→ **About this task**: Your answer should be a single number: the count of lines in the material below that hold "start".

→ **Material provided**:
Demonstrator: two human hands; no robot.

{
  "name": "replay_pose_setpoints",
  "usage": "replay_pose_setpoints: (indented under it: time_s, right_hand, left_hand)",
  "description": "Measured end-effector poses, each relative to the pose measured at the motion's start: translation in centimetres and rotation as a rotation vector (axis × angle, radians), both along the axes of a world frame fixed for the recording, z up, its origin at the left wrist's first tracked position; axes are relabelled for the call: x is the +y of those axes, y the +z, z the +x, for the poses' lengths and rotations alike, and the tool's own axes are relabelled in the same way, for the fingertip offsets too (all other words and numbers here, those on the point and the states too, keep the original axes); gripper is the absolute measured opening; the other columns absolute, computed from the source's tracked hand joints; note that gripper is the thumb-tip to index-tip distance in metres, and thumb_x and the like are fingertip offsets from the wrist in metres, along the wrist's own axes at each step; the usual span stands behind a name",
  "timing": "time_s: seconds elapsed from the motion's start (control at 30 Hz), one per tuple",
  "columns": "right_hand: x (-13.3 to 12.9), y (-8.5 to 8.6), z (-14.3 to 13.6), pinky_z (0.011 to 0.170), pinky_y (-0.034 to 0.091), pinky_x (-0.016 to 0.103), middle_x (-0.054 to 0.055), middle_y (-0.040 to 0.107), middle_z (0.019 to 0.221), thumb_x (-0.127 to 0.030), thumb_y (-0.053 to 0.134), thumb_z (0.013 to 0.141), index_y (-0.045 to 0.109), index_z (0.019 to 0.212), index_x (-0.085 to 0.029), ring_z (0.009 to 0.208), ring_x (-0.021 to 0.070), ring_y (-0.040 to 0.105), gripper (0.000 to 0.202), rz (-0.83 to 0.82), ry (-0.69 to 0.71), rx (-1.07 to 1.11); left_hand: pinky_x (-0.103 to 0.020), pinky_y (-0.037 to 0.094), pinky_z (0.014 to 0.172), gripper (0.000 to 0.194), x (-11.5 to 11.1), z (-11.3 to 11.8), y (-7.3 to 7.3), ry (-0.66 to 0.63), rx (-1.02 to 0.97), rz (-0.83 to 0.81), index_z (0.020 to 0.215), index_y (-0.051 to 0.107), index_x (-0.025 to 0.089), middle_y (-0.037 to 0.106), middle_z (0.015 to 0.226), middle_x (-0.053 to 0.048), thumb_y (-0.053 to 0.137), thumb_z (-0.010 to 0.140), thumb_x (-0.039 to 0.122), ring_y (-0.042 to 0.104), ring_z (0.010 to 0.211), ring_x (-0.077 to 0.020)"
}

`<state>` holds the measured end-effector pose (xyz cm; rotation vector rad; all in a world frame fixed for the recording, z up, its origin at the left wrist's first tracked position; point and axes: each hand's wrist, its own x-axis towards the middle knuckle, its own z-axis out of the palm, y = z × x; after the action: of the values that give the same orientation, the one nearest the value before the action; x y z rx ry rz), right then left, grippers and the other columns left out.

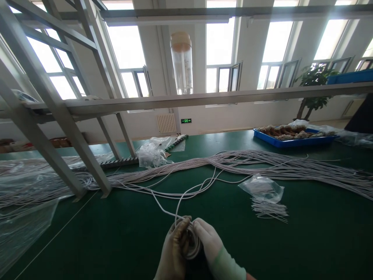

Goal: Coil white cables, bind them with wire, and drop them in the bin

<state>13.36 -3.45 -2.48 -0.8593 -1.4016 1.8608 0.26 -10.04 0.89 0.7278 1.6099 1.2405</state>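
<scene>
Both hands wear white gloves and meet at the bottom middle of the head view. My left hand [175,249] has its fingers wrapped round a small coil of white cable [192,252]; its glove fingers look brownish. My right hand [211,249] pinches the same coil from the right side. From the coil, a loose length of cable [166,212] runs up and away to the long bundle of pale cables [186,165] lying across the green table [122,237]. The inside of the coil is dark and partly hidden by the fingers.
Short white pieces [269,210] lie by a clear plastic bag [264,188] at the right. Behind are a blue tray [294,143] and crumpled plastic [154,153]. Metal shelf posts [96,167] stand at the left. A bottle [182,66] rests on the raised shelf [233,95].
</scene>
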Motion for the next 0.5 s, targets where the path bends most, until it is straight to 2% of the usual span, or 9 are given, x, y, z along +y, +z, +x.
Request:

→ **Exercise response**: 2